Try it: Look through the data below and extract, unchanged, the lines from the one that contains "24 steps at" to the one that contains "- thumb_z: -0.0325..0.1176", both included.

----- Raw data -----

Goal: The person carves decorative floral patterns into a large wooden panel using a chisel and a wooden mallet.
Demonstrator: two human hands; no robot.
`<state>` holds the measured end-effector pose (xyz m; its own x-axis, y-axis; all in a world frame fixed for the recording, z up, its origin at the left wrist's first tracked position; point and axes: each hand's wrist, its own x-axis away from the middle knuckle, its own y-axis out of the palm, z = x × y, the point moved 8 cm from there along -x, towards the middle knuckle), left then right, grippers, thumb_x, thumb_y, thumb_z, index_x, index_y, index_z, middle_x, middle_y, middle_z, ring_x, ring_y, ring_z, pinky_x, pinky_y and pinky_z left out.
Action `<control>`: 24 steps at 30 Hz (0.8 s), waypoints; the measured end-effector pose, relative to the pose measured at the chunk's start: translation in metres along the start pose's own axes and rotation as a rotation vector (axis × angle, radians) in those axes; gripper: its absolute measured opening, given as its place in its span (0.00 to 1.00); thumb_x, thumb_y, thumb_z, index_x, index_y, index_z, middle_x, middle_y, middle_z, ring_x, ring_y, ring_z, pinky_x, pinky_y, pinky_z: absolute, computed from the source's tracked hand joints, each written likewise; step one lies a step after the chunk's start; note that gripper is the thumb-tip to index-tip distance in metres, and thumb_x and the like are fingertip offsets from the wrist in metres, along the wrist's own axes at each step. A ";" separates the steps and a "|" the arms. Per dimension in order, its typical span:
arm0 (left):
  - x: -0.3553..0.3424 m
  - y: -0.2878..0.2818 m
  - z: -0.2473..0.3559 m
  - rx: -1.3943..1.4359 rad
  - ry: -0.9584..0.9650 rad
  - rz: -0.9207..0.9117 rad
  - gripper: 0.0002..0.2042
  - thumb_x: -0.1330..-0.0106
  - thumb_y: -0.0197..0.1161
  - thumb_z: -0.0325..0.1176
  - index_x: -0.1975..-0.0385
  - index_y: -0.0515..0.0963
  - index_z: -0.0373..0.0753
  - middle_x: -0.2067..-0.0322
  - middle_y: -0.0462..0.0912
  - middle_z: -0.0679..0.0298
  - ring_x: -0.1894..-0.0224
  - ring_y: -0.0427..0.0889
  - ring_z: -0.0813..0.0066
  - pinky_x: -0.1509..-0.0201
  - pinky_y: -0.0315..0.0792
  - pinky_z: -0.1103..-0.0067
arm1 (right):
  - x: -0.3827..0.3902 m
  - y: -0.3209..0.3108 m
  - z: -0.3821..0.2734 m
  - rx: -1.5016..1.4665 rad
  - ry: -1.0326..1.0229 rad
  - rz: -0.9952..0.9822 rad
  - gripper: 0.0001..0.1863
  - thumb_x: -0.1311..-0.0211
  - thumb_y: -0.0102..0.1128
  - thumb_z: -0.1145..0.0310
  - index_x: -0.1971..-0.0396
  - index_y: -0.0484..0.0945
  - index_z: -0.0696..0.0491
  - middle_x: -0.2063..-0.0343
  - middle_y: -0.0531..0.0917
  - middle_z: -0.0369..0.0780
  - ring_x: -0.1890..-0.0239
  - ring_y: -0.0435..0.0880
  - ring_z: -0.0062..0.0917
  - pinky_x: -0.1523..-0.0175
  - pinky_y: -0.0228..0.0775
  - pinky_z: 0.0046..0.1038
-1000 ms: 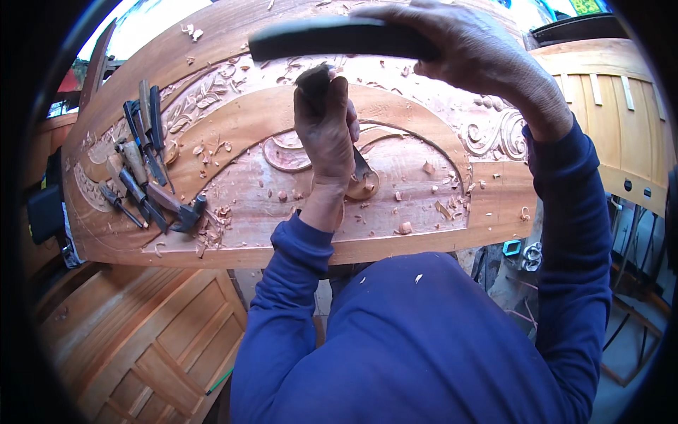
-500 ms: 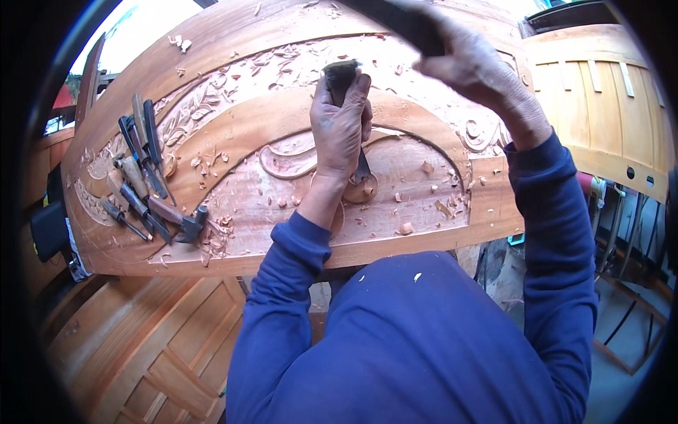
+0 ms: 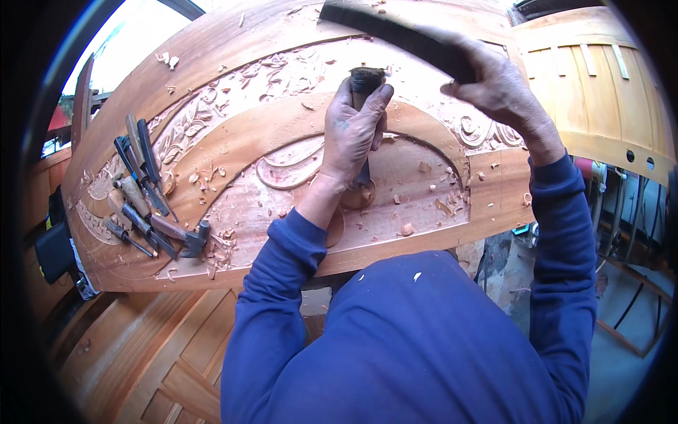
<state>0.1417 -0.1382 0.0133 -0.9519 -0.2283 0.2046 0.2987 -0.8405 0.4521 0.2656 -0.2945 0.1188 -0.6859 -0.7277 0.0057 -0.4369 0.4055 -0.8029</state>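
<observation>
My left hand (image 3: 355, 134) is wrapped round the handle of a wood chisel (image 3: 366, 79), which stands nearly upright. Its dark blade comes down onto a rounded raised part of the carved wooden panel (image 3: 417, 244); the cutting edge is hard to make out. Up and to the right, my right hand (image 3: 505, 92) grips one end of a long dark wooden bar (image 3: 395, 35). The bar slants up to the left, its free end above and apart from the chisel's head, slightly blurred.
On the panel's left lie several chisels (image 3: 134, 191) and a hammer (image 3: 192, 239). Wood shavings (image 3: 226, 244) are scattered over the carving. A panelled wooden door (image 3: 191, 360) is below left, and a pale wooden panel (image 3: 600, 92) stands at the right.
The bar and my right hand have come lower and a little to the right. My left hand and the chisel appear slightly further right, as the view has shifted a little.
</observation>
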 end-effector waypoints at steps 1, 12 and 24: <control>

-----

Response to the task:
Action `<control>`: 24 steps at 30 Hz (0.8 s), waypoints; the measured end-effector pose, relative to the pose measured at the chunk's start: translation in metres along the start pose's own axes and rotation as a rotation vector (axis × angle, radians) in those axes; gripper: its absolute measured opening, given as its place in its span (0.00 to 1.00); thumb_x, thumb_y, thumb_z, index_x, index_y, index_z, middle_x, middle_y, middle_z, ring_x, ring_y, ring_z, pinky_x, pinky_y, pinky_z: absolute, computed from the source's tracked hand joints, each written likewise; step one lies a step after the chunk's start; note that gripper is the thumb-tip to index-tip distance in metres, and thumb_x and the like are fingertip offsets from the wrist in metres, along the wrist's own axes at each step. A ";" separates the steps and a "|" the arms. Per dimension in order, its typical span:
arm0 (left):
  - x: -0.3553..0.3424 m
  - y: -0.2878..0.2818 m
  - z: -0.2473..0.3559 m
  - rx: -1.3943..1.4359 rad
  - ry: -0.9584..0.9650 rad
  - rz: -0.9207..0.9117 rad
  - gripper: 0.0002..0.2042
  - thumb_x: -0.1330..-0.0106
  - thumb_y: -0.0197..0.1161
  - thumb_z: -0.0325..0.1176

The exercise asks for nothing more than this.